* [Records supplied]:

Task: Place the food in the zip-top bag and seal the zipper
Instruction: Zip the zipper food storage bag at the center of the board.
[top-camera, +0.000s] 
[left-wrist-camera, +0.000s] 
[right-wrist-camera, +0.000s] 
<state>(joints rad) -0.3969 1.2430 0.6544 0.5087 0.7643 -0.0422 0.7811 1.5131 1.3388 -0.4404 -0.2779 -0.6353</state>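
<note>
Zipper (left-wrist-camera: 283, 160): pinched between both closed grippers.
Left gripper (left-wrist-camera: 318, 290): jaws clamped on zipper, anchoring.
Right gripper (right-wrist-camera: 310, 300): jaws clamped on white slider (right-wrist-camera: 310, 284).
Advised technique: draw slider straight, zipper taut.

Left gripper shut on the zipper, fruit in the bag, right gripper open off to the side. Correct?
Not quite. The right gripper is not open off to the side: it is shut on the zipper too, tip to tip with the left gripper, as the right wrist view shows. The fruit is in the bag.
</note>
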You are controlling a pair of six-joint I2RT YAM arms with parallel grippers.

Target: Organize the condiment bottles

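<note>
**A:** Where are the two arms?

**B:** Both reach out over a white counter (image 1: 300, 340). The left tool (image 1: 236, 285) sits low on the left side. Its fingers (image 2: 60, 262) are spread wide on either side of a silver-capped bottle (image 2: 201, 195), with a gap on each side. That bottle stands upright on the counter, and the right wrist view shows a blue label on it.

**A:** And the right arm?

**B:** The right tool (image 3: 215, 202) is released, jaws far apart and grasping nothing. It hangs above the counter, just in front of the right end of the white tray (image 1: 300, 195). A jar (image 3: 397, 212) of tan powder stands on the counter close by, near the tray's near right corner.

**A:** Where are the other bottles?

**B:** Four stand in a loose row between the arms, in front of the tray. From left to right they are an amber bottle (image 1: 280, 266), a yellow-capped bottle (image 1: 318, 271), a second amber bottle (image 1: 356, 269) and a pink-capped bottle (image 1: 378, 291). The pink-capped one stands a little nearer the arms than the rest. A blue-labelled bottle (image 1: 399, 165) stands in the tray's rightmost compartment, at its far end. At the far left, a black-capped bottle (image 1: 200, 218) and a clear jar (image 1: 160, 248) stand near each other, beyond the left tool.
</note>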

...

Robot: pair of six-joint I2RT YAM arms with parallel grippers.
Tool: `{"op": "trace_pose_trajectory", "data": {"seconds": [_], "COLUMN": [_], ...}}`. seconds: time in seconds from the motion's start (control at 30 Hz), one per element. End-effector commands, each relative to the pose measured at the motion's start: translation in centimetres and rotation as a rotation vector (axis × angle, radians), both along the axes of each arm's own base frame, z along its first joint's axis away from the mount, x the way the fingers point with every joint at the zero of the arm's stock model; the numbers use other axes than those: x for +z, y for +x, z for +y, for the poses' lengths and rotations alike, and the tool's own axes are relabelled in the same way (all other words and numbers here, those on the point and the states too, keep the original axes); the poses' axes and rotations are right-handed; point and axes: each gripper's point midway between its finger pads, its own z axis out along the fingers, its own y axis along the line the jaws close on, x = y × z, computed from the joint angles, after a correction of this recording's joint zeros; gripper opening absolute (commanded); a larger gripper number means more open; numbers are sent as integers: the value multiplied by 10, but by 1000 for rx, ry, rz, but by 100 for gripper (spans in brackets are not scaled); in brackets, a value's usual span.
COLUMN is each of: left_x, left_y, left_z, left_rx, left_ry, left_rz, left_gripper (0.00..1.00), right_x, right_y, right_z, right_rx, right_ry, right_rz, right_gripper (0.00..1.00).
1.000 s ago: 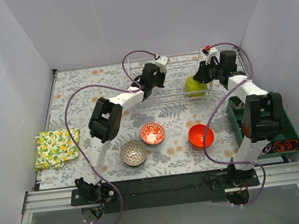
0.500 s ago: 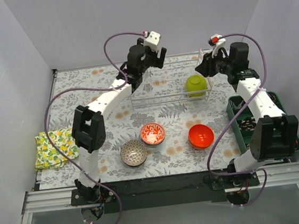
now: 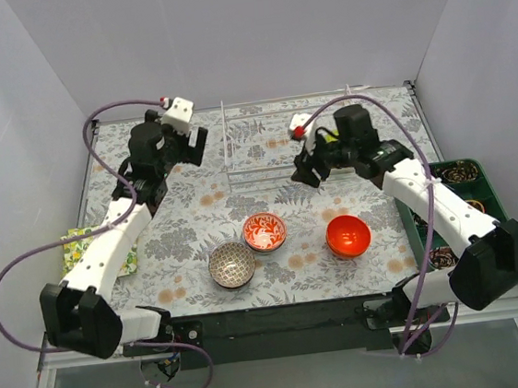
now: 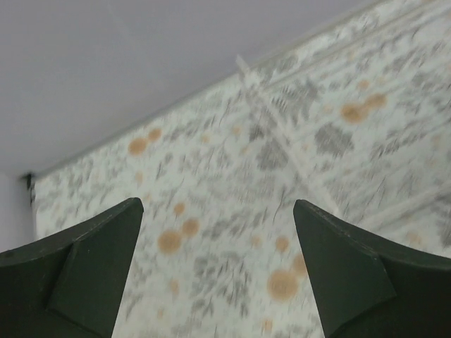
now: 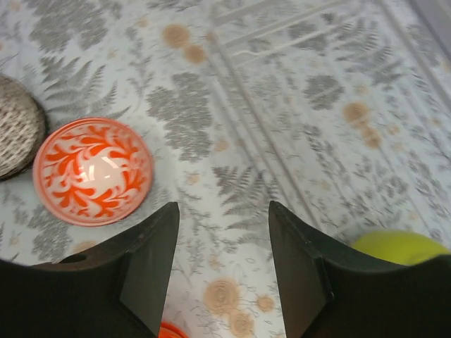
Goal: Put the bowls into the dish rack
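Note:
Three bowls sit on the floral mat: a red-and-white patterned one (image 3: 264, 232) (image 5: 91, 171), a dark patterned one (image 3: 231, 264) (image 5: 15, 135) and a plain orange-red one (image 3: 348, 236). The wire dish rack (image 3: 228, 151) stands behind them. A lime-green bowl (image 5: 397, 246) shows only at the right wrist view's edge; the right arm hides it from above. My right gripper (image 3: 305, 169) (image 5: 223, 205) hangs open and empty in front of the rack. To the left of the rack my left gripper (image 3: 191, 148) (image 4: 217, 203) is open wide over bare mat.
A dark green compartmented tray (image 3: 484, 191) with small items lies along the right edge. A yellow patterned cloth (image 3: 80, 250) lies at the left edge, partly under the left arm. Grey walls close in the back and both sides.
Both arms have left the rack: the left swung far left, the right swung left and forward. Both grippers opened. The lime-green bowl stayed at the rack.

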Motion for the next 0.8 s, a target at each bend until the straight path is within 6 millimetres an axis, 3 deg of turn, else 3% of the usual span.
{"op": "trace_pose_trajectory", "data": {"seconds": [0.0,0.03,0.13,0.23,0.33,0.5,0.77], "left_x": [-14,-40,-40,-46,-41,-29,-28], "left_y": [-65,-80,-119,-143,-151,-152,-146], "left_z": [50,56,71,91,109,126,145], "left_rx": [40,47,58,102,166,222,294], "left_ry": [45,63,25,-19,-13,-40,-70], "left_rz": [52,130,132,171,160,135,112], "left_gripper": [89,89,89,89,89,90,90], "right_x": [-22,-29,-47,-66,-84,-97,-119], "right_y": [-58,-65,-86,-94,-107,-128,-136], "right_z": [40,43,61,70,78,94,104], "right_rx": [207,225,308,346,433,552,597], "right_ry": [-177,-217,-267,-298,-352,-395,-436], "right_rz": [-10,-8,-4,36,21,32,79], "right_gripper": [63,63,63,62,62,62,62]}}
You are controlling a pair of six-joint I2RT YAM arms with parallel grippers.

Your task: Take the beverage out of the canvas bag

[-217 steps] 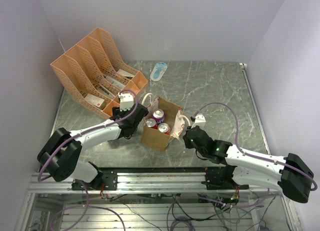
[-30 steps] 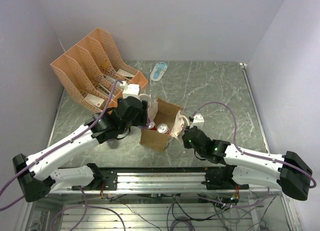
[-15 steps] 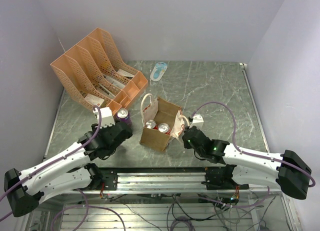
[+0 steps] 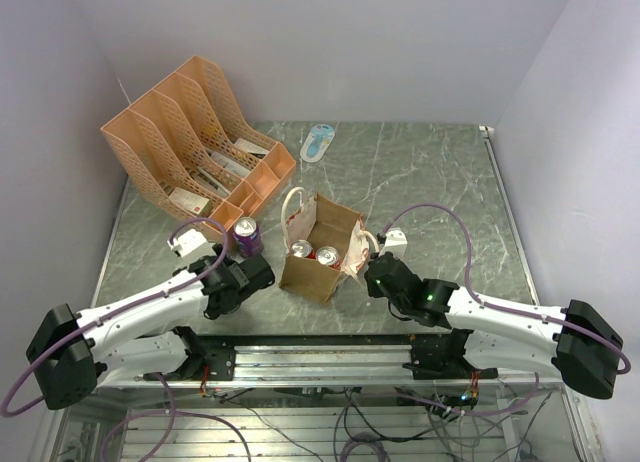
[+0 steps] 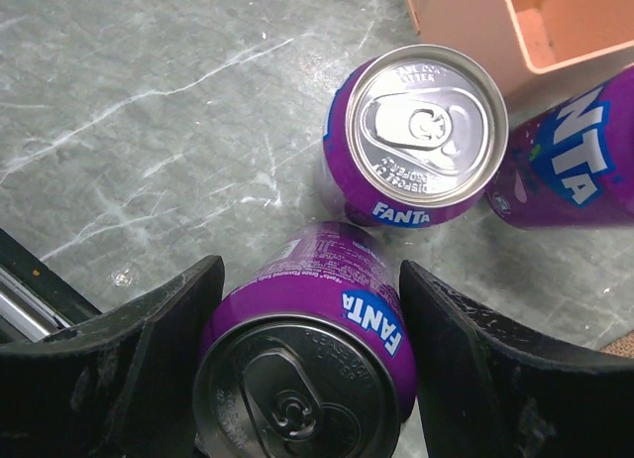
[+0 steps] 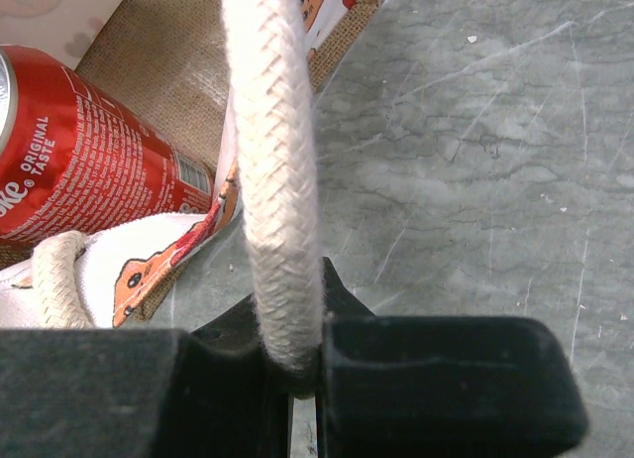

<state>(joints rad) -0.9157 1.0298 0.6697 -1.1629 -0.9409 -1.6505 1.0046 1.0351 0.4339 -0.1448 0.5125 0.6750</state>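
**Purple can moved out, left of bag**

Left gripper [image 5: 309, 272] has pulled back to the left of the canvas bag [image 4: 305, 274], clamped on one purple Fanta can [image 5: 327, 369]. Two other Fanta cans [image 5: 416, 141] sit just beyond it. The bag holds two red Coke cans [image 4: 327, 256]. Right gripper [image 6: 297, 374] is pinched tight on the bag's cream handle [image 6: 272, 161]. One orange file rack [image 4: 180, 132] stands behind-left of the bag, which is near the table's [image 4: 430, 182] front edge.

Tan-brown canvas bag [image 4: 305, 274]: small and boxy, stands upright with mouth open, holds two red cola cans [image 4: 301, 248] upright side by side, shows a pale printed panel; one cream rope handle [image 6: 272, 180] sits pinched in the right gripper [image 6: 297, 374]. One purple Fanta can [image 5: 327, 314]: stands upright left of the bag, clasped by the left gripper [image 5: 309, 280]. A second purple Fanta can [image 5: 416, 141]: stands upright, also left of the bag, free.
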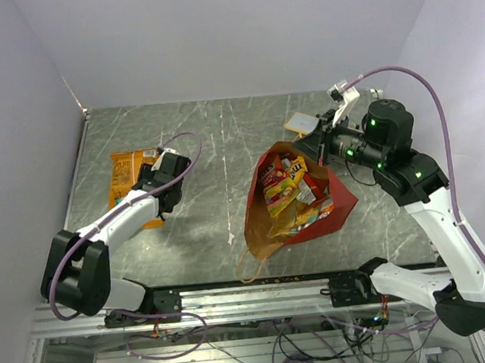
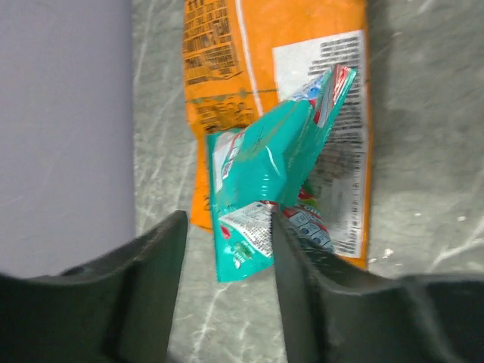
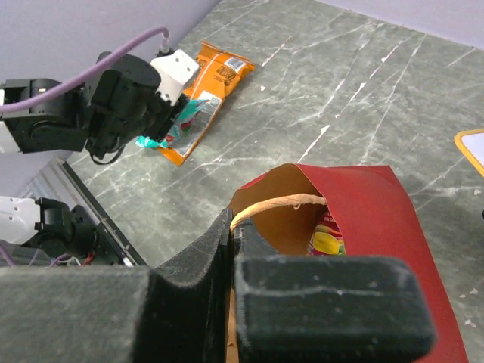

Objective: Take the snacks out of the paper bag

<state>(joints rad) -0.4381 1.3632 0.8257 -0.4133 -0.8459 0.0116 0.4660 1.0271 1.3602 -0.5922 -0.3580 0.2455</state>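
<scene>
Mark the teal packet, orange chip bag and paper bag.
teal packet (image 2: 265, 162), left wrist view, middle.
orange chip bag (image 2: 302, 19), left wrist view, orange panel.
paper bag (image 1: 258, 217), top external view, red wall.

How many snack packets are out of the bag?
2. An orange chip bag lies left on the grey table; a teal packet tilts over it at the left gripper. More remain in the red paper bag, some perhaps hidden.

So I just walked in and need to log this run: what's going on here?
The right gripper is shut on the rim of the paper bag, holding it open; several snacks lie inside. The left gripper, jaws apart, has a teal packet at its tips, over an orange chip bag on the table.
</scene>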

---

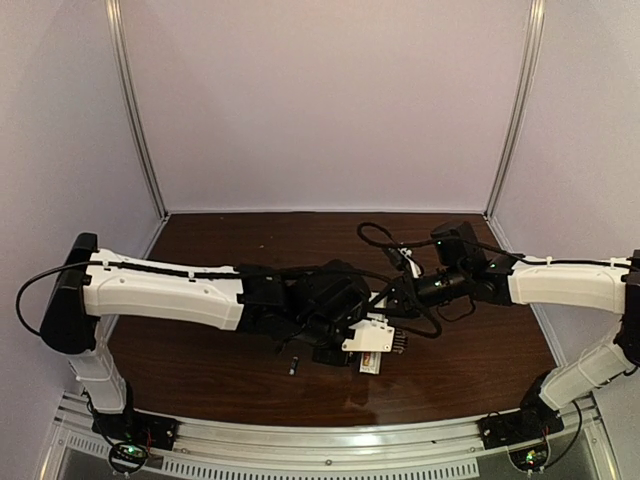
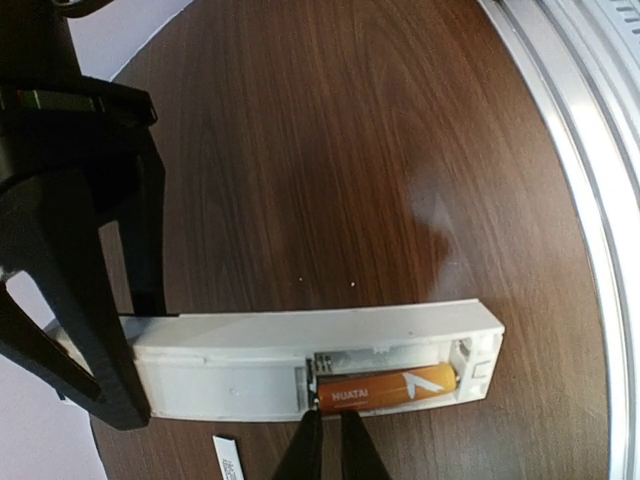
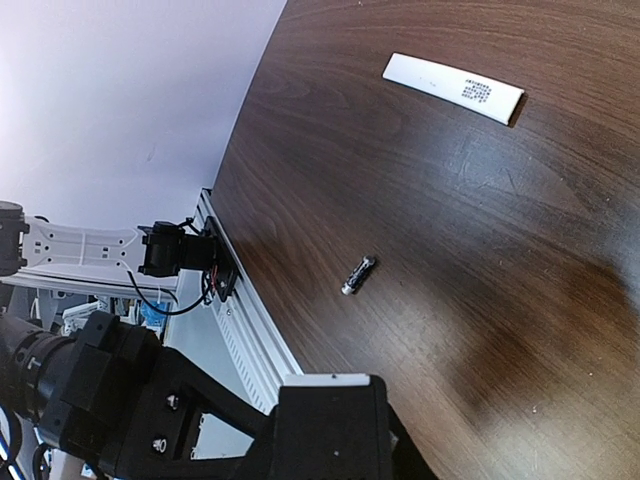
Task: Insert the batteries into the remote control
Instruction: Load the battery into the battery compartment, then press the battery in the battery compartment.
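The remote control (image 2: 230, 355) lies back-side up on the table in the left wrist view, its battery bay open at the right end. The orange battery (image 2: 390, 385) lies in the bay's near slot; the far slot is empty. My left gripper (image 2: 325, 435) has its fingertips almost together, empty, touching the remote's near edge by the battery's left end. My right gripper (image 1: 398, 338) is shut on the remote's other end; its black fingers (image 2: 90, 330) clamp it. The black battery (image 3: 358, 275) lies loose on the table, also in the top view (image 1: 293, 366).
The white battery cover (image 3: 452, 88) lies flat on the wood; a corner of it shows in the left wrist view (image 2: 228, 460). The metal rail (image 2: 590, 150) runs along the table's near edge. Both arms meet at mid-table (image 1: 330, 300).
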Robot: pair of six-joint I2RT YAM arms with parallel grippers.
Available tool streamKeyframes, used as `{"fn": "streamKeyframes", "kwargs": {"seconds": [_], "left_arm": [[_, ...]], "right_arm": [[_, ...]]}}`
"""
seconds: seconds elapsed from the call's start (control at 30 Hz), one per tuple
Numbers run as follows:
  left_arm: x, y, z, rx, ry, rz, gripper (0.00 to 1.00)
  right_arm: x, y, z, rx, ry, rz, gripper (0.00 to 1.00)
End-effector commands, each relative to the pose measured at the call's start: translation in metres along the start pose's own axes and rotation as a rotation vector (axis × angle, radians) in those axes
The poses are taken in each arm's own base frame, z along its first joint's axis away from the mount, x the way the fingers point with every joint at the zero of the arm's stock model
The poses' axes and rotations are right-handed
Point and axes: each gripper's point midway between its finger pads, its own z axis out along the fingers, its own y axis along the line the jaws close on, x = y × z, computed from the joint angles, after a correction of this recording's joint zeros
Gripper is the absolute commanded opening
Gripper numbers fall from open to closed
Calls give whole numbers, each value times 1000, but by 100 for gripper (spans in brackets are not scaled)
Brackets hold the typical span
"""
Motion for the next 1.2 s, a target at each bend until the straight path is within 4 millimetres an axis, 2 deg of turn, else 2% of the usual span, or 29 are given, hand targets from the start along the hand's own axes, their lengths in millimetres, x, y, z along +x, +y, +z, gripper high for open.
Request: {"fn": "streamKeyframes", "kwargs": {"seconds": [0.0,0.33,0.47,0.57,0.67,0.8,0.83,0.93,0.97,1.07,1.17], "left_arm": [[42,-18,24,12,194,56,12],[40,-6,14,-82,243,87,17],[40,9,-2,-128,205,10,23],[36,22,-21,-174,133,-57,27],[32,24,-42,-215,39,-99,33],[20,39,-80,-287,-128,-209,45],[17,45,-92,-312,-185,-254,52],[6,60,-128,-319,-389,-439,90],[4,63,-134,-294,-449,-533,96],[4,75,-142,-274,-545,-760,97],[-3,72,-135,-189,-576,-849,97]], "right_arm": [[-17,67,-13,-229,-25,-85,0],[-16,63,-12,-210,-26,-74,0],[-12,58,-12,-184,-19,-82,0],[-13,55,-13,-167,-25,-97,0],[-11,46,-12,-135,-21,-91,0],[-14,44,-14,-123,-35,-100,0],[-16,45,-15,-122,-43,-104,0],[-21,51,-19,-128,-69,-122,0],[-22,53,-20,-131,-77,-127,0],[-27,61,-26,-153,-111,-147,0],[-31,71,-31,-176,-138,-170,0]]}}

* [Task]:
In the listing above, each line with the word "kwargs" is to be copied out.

* [Response]:
Available tool streamKeyframes, used as `{"fn": "streamKeyframes", "kwargs": {"seconds": [_], "left_arm": [[_, ...]], "right_arm": [[_, ...]]}}`
Request: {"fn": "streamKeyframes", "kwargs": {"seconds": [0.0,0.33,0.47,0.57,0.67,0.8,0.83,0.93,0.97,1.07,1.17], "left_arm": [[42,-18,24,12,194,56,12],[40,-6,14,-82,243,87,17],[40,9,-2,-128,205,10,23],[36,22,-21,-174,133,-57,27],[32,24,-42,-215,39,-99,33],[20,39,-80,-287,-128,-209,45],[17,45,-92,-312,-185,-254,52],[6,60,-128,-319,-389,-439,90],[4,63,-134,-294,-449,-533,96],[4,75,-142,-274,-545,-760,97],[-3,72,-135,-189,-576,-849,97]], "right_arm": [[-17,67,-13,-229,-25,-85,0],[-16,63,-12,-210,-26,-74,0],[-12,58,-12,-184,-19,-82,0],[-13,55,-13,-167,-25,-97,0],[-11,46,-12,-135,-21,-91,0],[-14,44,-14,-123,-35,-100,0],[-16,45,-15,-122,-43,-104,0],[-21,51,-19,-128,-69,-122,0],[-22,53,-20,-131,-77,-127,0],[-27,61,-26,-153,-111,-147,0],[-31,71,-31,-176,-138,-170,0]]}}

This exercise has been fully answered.